Guys, I am not sure about this. I thought python-xxxclient should follow
Remote Proxy Pattern, being an object wrapper for the service API calls.
Even if you do this, it should call rather e.g. python-heatclient,
rather than API directly. Though I haven't seen this one before in
Openstack.
2) Make a thicker tuskar-api and put the business logic there. (This is the
original approach with consuming other services from tuskar-api. The
feedback on this approach was mostly negative though.)
So, typically, I would say this is the right approach. However given
what you pointed out above that sometimes we can use other API's
directly, we then have a seperation where sometimes you have to use
tuskar-api and sometimes you'd use heat/etc api. By using
python-tuskarclient, you're really just pushing that abstraction into
a library instead of an API, and I think that makes some sense.
Shouldn't be general libs in the Oslo, rather than client?
3) Keep tuskar-api and python-tuskarclient thin, make another library
sitting between Tuskar UI and all python-***clients. This new project would
contain the logic of using undercloud services to provide the "tuskar
experience" it would expose python bindings for Tuskar UI and contain a CLI.
(Think of it like traditional python-*client but instead of consuming a REST
API, it would consume other python-*clients. I wonder if this is
overengineering. We might end up with too many projects doing too few
things? :) )
I don't follow how this new library would be different from
python-tuskarclient. Unless I'm just misinterpreting what
python-tuskarclient is meant to be, which may very well be true :).
I would really like to see client deciding which client to call
use-case. Sounds a bit like an overengineering. :-)

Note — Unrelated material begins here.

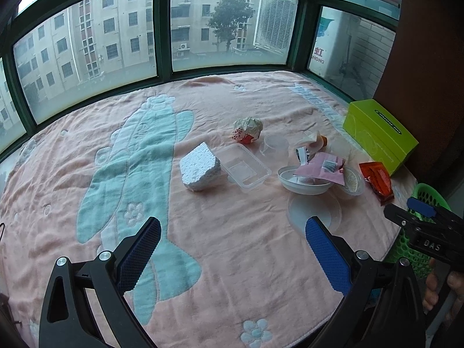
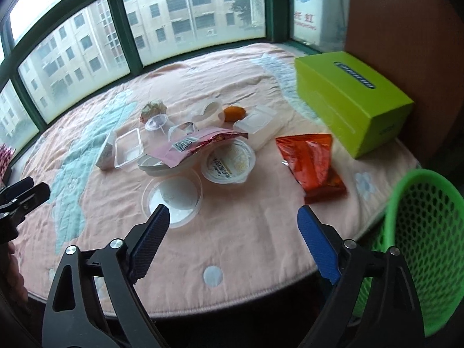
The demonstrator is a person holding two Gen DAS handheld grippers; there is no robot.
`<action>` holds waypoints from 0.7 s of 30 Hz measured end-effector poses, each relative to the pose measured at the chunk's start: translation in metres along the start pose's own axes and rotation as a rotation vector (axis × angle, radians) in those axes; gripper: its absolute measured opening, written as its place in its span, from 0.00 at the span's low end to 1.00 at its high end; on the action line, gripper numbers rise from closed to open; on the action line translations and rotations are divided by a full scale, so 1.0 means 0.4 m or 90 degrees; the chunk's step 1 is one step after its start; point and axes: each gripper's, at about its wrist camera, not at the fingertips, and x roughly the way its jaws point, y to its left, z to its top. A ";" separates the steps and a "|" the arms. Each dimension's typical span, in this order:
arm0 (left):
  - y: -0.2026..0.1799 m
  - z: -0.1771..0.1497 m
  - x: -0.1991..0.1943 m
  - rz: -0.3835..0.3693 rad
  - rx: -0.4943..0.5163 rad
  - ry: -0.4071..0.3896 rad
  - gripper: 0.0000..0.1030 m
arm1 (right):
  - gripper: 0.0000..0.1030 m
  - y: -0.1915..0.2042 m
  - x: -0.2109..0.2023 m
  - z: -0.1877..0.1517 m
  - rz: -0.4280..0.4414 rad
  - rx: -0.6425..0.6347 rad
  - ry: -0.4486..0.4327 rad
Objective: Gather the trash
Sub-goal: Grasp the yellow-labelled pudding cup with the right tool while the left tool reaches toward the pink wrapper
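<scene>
Trash lies on the pink blanket (image 1: pixel 232 246): a white foam block (image 1: pixel 199 168), a clear plastic tray (image 1: pixel 243 166), a crumpled wrapper ball (image 1: pixel 248 129), a white bowl (image 1: pixel 303 180) under a pink packet (image 1: pixel 322 169), a clear round lid (image 2: pixel 173 196), a yellow-lidded cup (image 2: pixel 229 161) and a red snack bag (image 2: pixel 311 163). A green mesh basket (image 2: pixel 420 226) stands at the right, off the blanket's edge. My left gripper (image 1: pixel 233 229) is open and empty, short of the trash. My right gripper (image 2: pixel 233 217) is open and empty, near the round lid and the red bag.
A lime-green tissue box (image 2: pixel 351 98) sits at the far right against a brown wall. Green-framed windows (image 1: pixel 162 29) run along the blanket's far edge. An orange item (image 2: pixel 233 113) and a white plastic box (image 2: pixel 258 124) lie behind the cup.
</scene>
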 end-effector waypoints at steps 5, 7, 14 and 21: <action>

4) Keep python-tuskarclient thin, but build a separate CLI app that would
provide same integration features as Tuskar UI does. (This would lead to
code duplication. Depends on the actual amount of logic to duplicate if this
is bearable or not.)
-1
Which of the options you see as best? Did i miss some better option? Am i
just being crazy and trying to solve a non-issue? Please tell me :)
Not at all, definitely some very good points raised.